Exercise directions:
Below are some records. Return exactly the lines from the one with "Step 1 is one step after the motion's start" to the one with "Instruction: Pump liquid", and nothing else.

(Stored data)
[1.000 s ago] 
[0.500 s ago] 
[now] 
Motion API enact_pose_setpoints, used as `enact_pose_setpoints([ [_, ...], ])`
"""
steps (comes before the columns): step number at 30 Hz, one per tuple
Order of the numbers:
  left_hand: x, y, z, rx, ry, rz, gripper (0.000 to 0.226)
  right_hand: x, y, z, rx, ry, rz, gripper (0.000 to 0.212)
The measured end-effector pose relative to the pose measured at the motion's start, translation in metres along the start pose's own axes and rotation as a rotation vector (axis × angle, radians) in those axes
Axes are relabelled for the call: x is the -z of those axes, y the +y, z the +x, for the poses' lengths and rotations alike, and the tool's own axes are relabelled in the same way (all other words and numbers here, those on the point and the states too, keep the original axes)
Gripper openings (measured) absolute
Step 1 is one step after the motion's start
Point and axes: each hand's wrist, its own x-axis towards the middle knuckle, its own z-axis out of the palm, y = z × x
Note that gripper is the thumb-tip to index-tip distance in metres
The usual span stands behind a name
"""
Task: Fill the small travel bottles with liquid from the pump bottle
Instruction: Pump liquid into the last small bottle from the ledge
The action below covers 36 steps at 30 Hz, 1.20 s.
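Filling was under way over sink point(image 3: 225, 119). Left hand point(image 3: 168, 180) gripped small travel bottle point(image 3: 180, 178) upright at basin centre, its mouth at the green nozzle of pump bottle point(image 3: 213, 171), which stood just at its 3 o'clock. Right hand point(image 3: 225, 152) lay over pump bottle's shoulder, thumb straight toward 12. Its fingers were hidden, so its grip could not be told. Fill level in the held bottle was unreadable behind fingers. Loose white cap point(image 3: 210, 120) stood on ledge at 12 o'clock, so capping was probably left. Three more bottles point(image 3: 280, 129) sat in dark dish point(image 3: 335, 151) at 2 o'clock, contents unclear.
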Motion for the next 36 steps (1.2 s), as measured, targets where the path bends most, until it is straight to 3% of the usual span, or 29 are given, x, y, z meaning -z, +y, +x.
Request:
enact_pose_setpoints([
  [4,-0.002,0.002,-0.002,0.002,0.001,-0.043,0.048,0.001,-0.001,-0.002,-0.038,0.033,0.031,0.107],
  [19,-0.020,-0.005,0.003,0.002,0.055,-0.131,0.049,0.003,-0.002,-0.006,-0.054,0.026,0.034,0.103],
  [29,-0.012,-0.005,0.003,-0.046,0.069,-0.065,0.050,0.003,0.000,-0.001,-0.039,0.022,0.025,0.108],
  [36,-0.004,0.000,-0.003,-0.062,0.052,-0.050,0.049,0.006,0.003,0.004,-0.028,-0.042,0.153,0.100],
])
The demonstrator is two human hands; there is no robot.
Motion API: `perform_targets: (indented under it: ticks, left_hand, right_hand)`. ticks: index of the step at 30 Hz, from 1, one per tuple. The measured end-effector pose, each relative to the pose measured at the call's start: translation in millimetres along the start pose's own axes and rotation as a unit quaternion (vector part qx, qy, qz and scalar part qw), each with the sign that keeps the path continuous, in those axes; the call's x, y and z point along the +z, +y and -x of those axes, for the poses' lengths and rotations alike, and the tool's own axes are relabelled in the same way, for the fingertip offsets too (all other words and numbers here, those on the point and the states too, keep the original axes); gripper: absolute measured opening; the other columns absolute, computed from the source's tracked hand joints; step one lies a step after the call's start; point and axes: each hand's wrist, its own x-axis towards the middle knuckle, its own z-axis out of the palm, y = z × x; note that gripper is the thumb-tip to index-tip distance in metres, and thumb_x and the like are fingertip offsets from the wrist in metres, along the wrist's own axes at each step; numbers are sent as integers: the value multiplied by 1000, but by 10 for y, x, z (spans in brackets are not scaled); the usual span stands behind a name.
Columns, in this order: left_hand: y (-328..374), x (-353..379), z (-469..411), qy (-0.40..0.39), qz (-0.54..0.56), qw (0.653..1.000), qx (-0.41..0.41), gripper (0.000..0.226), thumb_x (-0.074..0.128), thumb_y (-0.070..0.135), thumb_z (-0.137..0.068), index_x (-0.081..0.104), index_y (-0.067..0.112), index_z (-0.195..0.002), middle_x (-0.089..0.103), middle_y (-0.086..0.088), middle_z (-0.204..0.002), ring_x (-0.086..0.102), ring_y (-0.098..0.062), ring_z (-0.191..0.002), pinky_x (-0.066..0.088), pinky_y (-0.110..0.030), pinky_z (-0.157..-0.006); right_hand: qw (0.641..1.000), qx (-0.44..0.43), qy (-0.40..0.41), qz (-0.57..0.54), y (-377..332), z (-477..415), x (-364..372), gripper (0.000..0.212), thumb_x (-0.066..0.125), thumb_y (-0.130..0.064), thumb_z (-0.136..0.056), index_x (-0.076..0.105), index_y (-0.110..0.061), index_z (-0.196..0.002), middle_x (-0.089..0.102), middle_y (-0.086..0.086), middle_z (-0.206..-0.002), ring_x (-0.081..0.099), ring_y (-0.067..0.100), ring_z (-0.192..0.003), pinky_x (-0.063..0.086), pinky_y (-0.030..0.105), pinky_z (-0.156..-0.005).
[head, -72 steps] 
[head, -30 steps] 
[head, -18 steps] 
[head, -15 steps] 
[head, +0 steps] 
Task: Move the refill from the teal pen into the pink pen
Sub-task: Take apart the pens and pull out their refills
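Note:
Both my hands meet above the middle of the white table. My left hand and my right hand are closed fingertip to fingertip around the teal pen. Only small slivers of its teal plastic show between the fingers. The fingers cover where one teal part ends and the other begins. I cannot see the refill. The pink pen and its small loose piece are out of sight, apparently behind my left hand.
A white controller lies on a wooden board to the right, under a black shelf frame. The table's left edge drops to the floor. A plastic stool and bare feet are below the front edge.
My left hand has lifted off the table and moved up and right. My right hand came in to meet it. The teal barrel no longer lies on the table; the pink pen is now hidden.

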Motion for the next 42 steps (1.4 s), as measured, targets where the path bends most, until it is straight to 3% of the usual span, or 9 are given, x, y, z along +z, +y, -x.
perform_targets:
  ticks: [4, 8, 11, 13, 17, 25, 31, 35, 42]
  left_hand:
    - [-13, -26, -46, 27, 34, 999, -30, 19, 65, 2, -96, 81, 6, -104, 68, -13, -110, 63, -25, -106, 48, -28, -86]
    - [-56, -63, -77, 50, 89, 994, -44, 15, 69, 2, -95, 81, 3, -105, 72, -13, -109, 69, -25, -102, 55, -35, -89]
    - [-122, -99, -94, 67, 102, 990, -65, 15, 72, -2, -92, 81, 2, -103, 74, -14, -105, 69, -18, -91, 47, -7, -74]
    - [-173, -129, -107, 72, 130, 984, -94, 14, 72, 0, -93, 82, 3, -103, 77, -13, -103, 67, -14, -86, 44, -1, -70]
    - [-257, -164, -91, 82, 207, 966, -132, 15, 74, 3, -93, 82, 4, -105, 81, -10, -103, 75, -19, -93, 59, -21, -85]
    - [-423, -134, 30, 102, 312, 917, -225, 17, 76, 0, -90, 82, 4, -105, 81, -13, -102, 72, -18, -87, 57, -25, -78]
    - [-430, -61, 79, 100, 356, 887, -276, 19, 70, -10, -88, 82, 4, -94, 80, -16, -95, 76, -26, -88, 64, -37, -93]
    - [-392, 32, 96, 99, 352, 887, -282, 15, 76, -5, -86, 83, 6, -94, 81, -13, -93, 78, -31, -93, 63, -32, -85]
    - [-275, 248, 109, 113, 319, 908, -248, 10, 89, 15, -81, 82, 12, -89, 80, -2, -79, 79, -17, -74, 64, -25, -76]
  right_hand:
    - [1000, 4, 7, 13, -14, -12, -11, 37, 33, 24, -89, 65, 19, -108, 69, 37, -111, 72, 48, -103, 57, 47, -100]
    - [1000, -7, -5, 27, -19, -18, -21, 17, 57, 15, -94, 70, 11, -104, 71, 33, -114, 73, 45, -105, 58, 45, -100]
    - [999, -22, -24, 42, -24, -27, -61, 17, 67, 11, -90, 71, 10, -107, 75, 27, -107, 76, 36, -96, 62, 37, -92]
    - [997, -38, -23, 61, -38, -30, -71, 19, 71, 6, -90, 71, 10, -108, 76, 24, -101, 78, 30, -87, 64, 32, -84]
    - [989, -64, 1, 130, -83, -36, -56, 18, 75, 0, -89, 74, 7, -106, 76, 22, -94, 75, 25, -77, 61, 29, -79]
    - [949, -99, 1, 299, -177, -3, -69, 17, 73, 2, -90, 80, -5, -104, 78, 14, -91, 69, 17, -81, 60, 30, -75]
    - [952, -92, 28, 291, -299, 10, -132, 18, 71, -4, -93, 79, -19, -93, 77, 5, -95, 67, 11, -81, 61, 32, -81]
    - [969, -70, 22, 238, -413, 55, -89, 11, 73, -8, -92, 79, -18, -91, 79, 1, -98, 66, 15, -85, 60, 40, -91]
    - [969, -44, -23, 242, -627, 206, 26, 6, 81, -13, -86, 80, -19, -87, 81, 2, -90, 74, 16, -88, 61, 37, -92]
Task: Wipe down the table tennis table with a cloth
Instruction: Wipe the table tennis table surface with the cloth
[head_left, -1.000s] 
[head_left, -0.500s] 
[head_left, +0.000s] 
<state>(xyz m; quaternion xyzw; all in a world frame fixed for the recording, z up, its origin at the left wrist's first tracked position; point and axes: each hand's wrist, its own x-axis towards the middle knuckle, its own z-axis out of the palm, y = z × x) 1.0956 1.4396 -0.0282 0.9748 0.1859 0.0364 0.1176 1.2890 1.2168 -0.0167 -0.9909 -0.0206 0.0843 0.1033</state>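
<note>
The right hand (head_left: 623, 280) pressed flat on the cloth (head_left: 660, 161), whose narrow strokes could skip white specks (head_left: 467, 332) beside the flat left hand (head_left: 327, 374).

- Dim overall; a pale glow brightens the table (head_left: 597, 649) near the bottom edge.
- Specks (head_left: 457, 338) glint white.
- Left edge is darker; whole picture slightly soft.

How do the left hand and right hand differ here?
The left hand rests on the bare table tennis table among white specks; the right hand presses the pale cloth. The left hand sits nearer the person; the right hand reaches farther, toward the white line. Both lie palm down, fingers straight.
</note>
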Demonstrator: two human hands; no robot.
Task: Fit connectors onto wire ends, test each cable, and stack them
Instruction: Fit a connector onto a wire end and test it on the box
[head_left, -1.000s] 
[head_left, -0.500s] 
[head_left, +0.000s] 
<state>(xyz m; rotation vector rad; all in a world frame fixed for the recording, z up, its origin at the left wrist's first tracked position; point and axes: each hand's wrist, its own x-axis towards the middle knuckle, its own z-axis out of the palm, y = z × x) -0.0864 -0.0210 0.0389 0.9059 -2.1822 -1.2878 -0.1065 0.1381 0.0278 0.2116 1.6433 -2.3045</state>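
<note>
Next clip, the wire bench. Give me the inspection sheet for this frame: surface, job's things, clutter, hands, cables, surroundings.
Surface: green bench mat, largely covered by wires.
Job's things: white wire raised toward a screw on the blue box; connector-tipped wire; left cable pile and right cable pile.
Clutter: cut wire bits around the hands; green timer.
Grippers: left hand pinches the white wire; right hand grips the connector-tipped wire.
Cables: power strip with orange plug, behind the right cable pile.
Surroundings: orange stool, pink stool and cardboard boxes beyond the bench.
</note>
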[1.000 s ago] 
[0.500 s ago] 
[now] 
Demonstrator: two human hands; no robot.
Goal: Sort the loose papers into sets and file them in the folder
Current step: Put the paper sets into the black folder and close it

Solution to this exercise:
Step 1 is one step after the motion's start
Point and axes: each hand's wrist, its own x-axis towards the middle knuckle, its own z-axis out of the palm, y = z × x
Note that gripper is the thumb-tip to index-tip distance in metres
The usual span stands behind a name
"""
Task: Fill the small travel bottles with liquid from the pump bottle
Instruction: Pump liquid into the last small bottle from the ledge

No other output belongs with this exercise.